Available data —
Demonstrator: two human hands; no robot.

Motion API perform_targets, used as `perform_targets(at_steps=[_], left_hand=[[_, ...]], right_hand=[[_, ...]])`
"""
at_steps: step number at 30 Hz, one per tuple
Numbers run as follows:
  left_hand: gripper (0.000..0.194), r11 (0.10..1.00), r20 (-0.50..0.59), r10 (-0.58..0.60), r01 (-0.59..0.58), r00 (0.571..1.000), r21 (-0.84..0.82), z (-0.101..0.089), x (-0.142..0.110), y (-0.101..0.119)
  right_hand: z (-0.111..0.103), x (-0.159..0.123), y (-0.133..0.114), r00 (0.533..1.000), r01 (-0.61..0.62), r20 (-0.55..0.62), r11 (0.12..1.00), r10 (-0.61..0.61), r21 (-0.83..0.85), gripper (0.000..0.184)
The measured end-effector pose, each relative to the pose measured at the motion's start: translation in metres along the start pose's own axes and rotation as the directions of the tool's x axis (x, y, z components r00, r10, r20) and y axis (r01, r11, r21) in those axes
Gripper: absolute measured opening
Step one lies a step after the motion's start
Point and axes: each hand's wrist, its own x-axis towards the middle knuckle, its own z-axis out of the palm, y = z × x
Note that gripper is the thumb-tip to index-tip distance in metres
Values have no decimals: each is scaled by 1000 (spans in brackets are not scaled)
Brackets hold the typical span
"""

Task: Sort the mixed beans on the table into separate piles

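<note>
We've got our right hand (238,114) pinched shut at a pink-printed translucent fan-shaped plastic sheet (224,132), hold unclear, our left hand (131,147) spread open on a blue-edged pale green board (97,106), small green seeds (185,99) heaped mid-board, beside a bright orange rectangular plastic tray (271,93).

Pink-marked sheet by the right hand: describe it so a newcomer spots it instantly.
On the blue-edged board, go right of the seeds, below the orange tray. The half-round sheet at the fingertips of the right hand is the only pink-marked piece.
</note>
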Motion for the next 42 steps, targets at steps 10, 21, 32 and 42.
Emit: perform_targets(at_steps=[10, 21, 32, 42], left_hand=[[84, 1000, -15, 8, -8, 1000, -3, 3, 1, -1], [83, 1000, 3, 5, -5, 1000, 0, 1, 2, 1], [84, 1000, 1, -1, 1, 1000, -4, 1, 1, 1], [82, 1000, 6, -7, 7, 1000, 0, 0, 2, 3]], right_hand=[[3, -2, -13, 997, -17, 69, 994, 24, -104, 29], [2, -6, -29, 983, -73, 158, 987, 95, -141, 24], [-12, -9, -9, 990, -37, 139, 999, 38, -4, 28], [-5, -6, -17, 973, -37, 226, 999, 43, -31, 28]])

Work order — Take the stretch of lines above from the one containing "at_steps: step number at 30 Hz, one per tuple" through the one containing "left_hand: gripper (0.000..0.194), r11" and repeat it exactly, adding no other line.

Task result —
at_steps: step number at 30 Hz, one per tuple
Numbers run as follows:
  left_hand: gripper (0.000..0.194), r11 (0.10..1.00), r20 (-0.50..0.59), r10 (-0.58..0.60), r01 (-0.59..0.58), r00 (0.571..1.000), r21 (-0.84..0.82), z (-0.101..0.089), x (-0.142..0.110), y (-0.101..0.119)

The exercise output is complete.